=== Begin Enclosure ===

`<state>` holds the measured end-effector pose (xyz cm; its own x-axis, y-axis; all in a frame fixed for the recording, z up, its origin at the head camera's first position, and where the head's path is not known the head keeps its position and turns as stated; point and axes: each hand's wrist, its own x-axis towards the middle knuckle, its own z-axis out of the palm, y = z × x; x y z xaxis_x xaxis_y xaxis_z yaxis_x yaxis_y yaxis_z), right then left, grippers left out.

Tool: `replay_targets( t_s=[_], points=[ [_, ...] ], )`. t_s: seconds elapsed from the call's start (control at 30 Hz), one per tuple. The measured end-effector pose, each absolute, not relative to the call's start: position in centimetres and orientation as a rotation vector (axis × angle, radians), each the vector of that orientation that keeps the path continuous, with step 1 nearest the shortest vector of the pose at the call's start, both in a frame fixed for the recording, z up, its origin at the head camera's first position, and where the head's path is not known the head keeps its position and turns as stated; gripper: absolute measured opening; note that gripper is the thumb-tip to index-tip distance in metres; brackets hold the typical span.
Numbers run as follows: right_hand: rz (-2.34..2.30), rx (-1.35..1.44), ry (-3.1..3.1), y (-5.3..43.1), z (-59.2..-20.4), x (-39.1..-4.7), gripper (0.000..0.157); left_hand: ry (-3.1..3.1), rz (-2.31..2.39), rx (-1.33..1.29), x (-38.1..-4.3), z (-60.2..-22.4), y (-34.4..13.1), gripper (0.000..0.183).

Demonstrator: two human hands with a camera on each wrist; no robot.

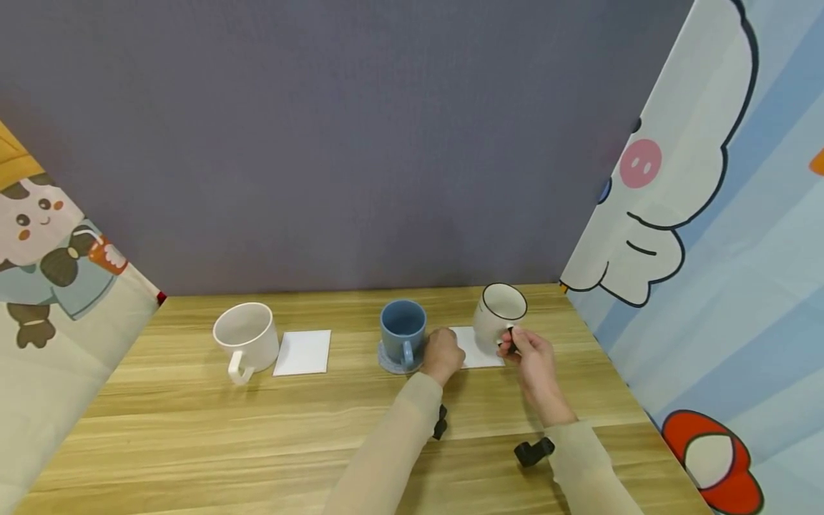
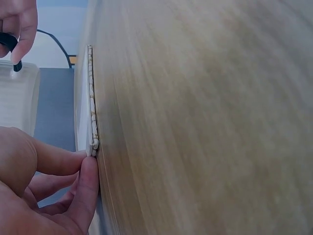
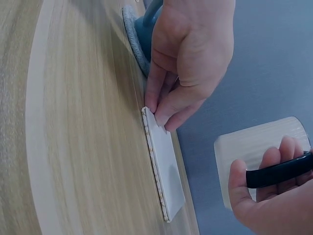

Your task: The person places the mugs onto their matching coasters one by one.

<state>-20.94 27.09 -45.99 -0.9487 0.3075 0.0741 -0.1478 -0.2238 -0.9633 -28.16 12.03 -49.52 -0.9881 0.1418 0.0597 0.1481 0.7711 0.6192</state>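
My right hand [image 1: 534, 365] grips the black handle [image 3: 279, 170] of a white mug [image 1: 491, 325] with a dark rim. In the right wrist view that mug hangs above the table, apart from a white square coaster [image 3: 168, 169]. My left hand [image 1: 444, 355] pinches the near corner of this coaster between thumb and fingers, as the left wrist view shows close up. Just left of that hand stands a blue mug [image 1: 399, 329] on a round grey-blue coaster [image 1: 388, 363], its handle toward me.
Farther left, a wide white mug [image 1: 254, 343] stands beside a second white square coaster [image 1: 302, 352]. A grey panel [image 1: 360, 157] rises behind the wooden table [image 1: 257, 443]. Printed cloth [image 1: 721, 300] hangs along the right side, and another printed cloth [image 1: 38, 386] along the left.
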Motion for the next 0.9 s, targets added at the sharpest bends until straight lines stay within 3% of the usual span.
replay_targets(
  t_s=[0.2,0.43,0.73,0.9],
  points=[
    [2.214,-0.219,-1.797,26.7,-46.0,-21.0,0.031,-2.97,-1.042,-0.223,-28.1,-49.3,12.0,0.016],
    [2.205,-0.241,-1.839,26.5,-46.8,-21.4,0.031,-2.96,-1.032,-0.234,-28.0,-49.3,11.9,0.024],
    [2.2,-0.264,-1.873,26.1,-47.1,-21.6,0.032,-2.952,-1.04,-0.227,-28.1,-49.4,11.9,0.018],
    [2.2,-0.273,-1.89,26.0,-47.3,-21.8,0.033,-2.947,-1.058,-0.228,-28.1,-49.5,12.0,0.025]
  ],
)
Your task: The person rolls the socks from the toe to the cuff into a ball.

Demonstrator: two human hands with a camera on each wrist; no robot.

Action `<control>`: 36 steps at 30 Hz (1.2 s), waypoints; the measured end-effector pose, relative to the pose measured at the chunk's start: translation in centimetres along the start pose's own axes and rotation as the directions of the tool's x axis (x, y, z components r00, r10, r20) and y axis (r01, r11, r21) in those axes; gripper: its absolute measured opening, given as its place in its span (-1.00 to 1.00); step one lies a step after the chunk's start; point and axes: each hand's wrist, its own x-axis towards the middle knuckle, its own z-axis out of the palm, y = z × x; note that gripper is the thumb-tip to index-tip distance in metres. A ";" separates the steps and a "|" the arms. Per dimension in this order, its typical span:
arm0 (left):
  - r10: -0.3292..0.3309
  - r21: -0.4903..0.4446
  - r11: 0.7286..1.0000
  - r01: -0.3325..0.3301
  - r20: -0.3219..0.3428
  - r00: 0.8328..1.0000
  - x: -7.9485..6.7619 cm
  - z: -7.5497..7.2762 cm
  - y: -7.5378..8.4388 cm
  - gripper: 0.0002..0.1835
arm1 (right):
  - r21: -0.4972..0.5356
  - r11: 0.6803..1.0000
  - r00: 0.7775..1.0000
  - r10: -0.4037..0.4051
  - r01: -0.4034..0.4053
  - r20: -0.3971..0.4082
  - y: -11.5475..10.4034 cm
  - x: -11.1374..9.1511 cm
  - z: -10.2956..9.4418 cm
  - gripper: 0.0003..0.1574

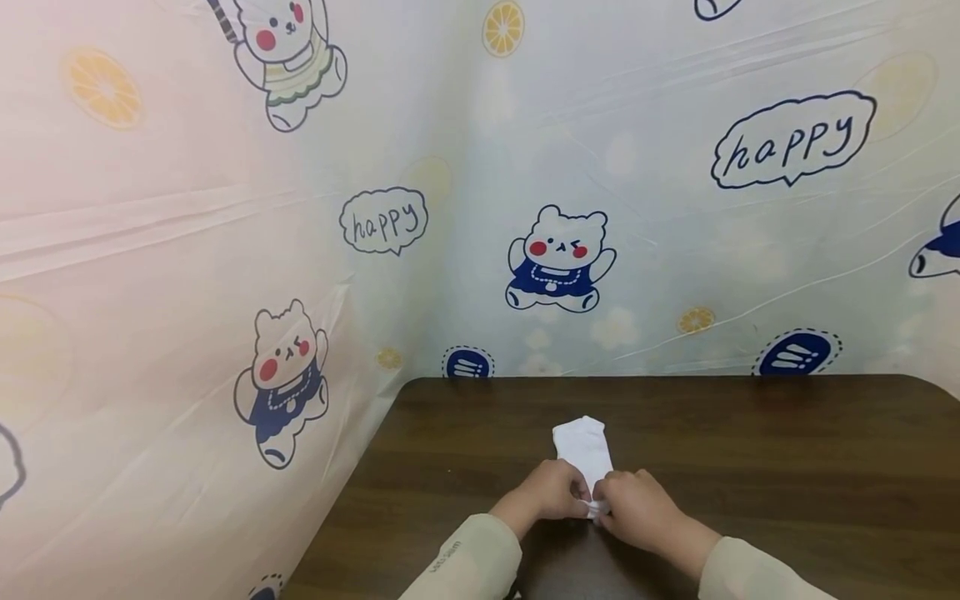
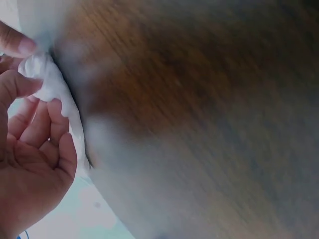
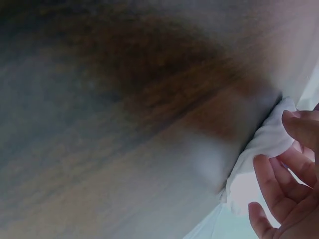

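A white sock (image 1: 585,450) lies flat on the brown wooden table, its far end pointing away from me. Its near end is bunched into a small fold. My left hand (image 1: 555,490) pinches that fold from the left between thumb and fingers. From the other side, my right hand (image 1: 641,510) pinches it too, close beside the left. In the left wrist view the sock's rolled edge (image 2: 50,82) shows under the left thumb. The right wrist view shows the right thumb and fingers around the bunched cloth (image 3: 269,137). Fingers hide part of the near end.
The dark wood tabletop (image 1: 450,433) has rounded far corners. Behind it and along its left side hangs a pale printed curtain (image 1: 465,275) with cartoon bears, orange slices and the word "happy".
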 end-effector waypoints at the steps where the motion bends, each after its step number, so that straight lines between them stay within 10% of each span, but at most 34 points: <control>1: -0.011 -0.014 1.000 0.011 0.008 1.000 0.0 0.0 0.0 -0.93 | -0.001 1.000 1.000 -0.001 0.001 0.007 0.0 0.0 0.0 -0.73; 15: -0.058 -0.118 0.991 0.061 0.023 0.998 0.0 0.0 -0.2 -0.92 | 0.032 0.999 0.997 0.027 -0.030 0.074 0.0 0.1 0.7 -0.83; 27: 0.130 0.104 0.987 -0.120 -0.099 0.987 -1.0 0.3 0.2 -0.71 | 0.278 0.955 0.971 0.041 -0.108 0.236 0.7 0.6 0.0 -0.76; 31: 0.255 0.247 0.945 -0.215 -0.143 0.956 -1.5 0.2 0.1 -0.73 | 0.306 0.943 0.954 0.037 -0.133 0.299 1.0 0.8 -0.5 -0.71; 36: 0.421 0.451 0.829 -0.332 -0.109 0.901 -1.8 0.5 -0.2 -0.77 | 0.320 0.927 0.925 0.068 -0.198 0.374 1.2 1.0 -1.0 -0.69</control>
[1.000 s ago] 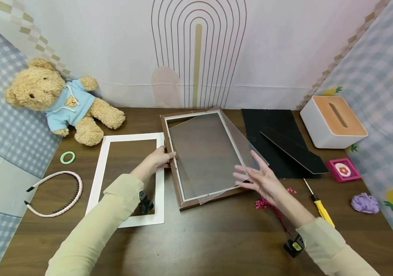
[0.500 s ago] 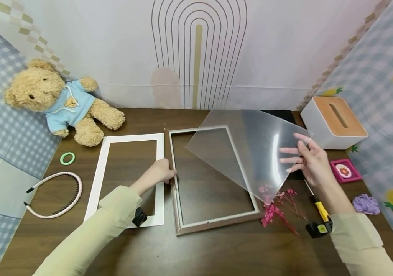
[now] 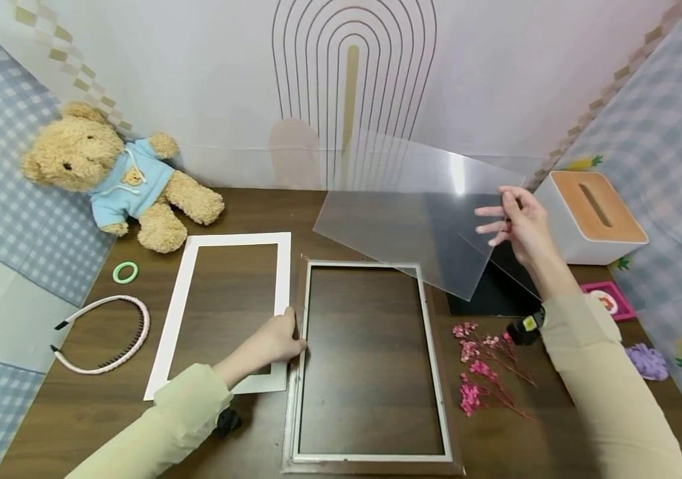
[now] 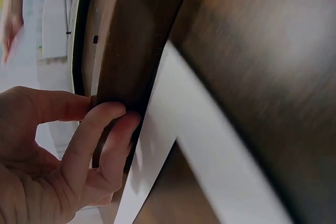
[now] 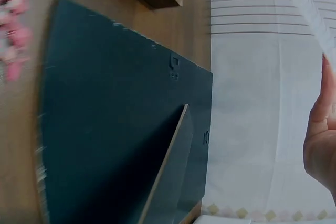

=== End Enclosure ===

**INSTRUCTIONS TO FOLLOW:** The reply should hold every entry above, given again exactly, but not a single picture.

**RESULT:**
`<state>` holds the measured end-effector pose (xyz cm; its own x-axis, y-axis; all in a frame fixed for the recording, z up, its origin at the head camera's first position, and where the head's path is not known the head keeps its position and turns as stated; point and axes: each hand's wrist, its own x-axis towards the middle knuckle, its own z-axis out of the palm, y = z × x; x y z xaxis_x xaxis_y xaxis_z yaxis_x yaxis_y yaxis_z), right then left, grippers left out.

Tool: `replay_targets( t_s=[_], points=[ [_, ...] ], )`. t_s: seconds elapsed from the call's start (control at 30 Hz), one per tuple. The measured end-effector pose, each absolute, not relative to the call's start: position in centimetres and orientation as a rotation vector (axis × angle, radians), each the vector of that orientation that keeps the path continuous, with step 1 nearest the shortest vector of the pose at the call's start, both in a frame fixed for the recording, z up, its origin at the head camera's first position, and where the head's path is not known the head keeps its position and turns as stated; gripper: absolute measured opening; note that gripper is the thumb-tip to index-tip distance in metres; brackets hold the typical span.
Numbers run as follows: right_hand: rz (-2.34..2.30), rx (-1.35..1.44), ry (-3.1..3.1), y (-5.3..43.1), z (-59.2..-20.4), x (-39.1..-4.7), gripper (0.000..0.157); left_hand: ry (-3.1..3.1), rz (-2.31..2.39), rx (-1.33..1.29), x (-38.1..-4.3), z (-60.2..-22.4), y (-34.4..13.1), gripper (0.000..0.183).

Demonstrator: two human hands with a camera on each wrist; no robot.


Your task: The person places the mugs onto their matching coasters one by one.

<state>-20.94 27.09 -45.99 -0.9487 0.3075 0.0741 -0.1478 -0.2238 -0.9633 -28.16 12.03 -49.52 -0.9881 0.1418 0.0597 0.1481 0.7711 0.6192</state>
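My right hand [image 1: 534, 365] grips the black handle [image 3: 279, 170] of a white mug [image 1: 491, 325] with a dark rim. In the right wrist view that mug hangs above the table, apart from a white square coaster [image 3: 168, 169]. My left hand [image 1: 444, 355] pinches the near corner of this coaster between thumb and fingers, as the left wrist view shows close up. Just left of that hand stands a blue mug [image 1: 399, 329] on a round grey-blue coaster [image 1: 388, 363], its handle toward me.
Farther left, a wide white mug [image 1: 254, 343] stands beside a second white square coaster [image 1: 302, 352]. A grey panel [image 1: 360, 157] rises behind the wooden table [image 1: 257, 443]. Printed cloth [image 1: 721, 300] hangs along the right side, and another printed cloth [image 1: 38, 386] along the left.
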Motion for the next 0.9 s, targets added at the sharpest bends until straight lines stay within 3% of the usual span.
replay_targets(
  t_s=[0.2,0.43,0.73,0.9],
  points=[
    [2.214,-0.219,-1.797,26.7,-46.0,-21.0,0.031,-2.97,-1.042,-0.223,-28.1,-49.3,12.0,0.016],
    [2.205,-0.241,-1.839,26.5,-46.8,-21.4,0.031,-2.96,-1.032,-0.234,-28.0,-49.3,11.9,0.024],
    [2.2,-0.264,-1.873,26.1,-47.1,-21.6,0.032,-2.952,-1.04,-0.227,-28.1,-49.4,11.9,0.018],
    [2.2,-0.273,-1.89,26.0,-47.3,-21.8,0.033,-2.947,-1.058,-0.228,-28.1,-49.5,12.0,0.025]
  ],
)
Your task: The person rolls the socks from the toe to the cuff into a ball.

Demonstrator: two human hands with a camera on each wrist; no robot.

Action `<control>`: 36 steps at 30 Hz (1.2 s), waypoints; the measured end-effector pose, relative to the pose measured at the chunk's start: translation in centimetres along the start pose's own axes and rotation as the directions of the tool's x axis (x, y, z components r00, r10, r20) and y axis (r01, r11, r21) in those axes; gripper: its absolute measured opening, given as its place in its span (-1.00 to 1.00); step one lies a step after the chunk's start; point and axes: each hand's wrist, its own x-axis towards the middle knuckle, its own z-axis out of the palm, y = z × x; note that gripper is the thumb-tip to index-tip distance in metres. A ";" separates the steps and a "|" the arms. Per dimension in this order, its typical span:
arm0 (left):
  - r10: -0.3292..0.3309
  - r21: -0.4903..0.4446
  - r11: 0.7286..1.0000
  - r01: -0.3325..0.3301
  - r20: -0.3219..0.3428
  - r00: 0.8328..1.0000
  - x: -7.9485..6.7619 cm
  - z: -7.5497..7.2762 cm
  - y: -7.5378..8.4388 cm
  - gripper: 0.0002..0.1835
arm1 (right):
  - r21: -0.4972..0.5356
  - r11: 0.6803..1.0000
  - r00: 0.7775..1.0000
  - r10: -0.4037..0.4051
  - r01: -0.4034..0.4053
  - r20: -0.3971..0.4082
  - y: -11.5475..10.4034 cm
  - x: -11.1374..9.1511 cm
  - z: -10.2956..9.4418 cm
  - gripper: 0.0003..0.1574


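A white sock (image 1: 585,450) lies flat on the brown wooden table, its far end pointing away from me. Its near end is bunched into a small fold. My left hand (image 1: 555,490) pinches that fold from the left between thumb and fingers. From the other side, my right hand (image 1: 641,510) pinches it too, close beside the left. In the left wrist view the sock's rolled edge (image 2: 50,82) shows under the left thumb. The right wrist view shows the right thumb and fingers around the bunched cloth (image 3: 269,137). Fingers hide part of the near end.
The dark wood tabletop (image 1: 450,433) has rounded far corners. Behind it and along its left side hangs a pale printed curtain (image 1: 465,275) with cartoon bears, orange slices and the word "happy".
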 end-effector waypoints at the steps where the motion bends, each after its step number, so that straight lines between them stay within 10% of each span, but at most 34 points: <control>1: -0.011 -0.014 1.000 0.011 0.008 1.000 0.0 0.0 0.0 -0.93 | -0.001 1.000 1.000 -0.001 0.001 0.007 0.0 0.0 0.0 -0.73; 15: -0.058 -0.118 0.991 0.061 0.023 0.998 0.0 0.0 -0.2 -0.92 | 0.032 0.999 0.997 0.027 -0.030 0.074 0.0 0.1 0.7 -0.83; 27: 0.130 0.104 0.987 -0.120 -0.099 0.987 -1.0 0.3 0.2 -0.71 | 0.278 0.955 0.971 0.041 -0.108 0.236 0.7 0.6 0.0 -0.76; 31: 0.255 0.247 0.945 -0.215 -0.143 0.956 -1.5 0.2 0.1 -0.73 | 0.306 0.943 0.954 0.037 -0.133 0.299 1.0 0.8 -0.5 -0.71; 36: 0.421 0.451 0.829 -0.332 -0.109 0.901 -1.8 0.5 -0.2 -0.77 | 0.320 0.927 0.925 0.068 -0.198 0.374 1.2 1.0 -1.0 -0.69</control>
[1.000 s ago] 
[0.500 s ago] 
[now] 
[now] 
[now] 

Response complete; there is no more output.